PHOTOGRAPHER’S JOURNAL: I’m trying to get back to the factory once a week for as long as I can. No power means no lights. It’s not good; it’s not bad; it just is. As I photograph I’m often aware of work going on in some distant corner. Occasionally Charlie passes on one of the little factory tow tractors, but most of the time I feel solitary in my mission. Here and there on various benches I can see where parts have been gathered. The annealer lies like an eviscerated beast, pipes and rollers that might as well be intestines have been pulled out and lie sprawling every which way in the passage. The extruder’s great ram has been disarmed, but more often than not things are as they were left when work ceased last winter and calendars stopped turning.

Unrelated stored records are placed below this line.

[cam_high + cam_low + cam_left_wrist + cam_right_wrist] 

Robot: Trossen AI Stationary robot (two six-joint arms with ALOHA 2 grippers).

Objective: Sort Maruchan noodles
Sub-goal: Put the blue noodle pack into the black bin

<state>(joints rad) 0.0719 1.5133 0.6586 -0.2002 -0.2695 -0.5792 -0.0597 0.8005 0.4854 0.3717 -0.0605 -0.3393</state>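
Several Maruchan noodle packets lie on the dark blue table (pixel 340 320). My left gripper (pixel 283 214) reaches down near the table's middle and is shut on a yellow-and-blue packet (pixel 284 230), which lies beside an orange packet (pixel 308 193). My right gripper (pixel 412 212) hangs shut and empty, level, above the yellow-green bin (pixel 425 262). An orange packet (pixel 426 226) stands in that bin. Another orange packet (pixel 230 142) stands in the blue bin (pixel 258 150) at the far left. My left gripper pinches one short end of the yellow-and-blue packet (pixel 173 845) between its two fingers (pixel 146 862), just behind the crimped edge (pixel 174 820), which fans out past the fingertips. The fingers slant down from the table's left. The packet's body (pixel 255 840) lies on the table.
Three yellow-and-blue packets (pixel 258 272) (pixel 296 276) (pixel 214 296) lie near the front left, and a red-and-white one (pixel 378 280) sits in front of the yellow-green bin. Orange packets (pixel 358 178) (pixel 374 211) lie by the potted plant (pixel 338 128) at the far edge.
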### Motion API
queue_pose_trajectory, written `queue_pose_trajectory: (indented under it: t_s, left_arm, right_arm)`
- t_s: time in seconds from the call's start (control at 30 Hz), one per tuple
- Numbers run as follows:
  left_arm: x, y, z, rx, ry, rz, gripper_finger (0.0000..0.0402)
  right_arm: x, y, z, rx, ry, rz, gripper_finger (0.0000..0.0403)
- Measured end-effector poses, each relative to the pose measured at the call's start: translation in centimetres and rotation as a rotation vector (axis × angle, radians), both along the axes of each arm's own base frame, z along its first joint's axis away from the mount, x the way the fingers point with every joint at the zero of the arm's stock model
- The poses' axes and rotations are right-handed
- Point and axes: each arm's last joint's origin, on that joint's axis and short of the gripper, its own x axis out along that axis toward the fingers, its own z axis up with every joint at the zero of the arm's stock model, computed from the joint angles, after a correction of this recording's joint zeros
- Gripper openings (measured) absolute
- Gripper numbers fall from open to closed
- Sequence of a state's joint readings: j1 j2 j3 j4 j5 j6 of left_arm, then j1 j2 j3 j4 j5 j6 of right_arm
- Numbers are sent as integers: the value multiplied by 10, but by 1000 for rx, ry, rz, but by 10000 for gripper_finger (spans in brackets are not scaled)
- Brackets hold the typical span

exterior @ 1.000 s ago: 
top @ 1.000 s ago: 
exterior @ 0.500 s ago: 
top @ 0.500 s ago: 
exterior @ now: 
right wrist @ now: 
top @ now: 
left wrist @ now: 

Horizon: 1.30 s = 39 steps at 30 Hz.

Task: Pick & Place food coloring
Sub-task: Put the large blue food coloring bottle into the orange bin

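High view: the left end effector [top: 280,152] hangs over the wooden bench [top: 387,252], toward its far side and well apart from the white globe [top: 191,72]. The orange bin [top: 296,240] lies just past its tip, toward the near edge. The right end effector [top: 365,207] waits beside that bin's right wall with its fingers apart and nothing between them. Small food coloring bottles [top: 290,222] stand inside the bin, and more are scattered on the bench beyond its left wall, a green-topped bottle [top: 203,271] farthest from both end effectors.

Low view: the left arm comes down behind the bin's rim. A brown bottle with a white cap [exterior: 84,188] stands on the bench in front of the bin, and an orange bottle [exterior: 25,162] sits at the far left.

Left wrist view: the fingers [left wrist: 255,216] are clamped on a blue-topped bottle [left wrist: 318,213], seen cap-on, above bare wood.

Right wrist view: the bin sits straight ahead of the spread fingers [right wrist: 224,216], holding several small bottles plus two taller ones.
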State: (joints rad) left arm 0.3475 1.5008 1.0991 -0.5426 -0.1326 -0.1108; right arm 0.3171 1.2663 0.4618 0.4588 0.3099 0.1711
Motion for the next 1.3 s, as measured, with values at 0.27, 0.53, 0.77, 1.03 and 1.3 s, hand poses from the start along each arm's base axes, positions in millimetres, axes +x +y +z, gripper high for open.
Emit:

Work at the foundry stopped first, and I found it too painful to photograph the great wheel coming to rest. Now that work has ceased entirely, the factory is already taking on the aura of a historical relic or archeological site, and I'm back. Without the constant motion of the working factory and men as subjects for photographs, I have the leisure to focus on what has been left behind as it is slowly dispersed and discarded and as bit by bit the purposeful actions of men pushing back chairs or setting down tools succumbs to irreversible entropy and Brass Valley and 200 years of evolved culture passes into history.
Some special photos must be saved for the book, and so I zoom in close and look for new directions.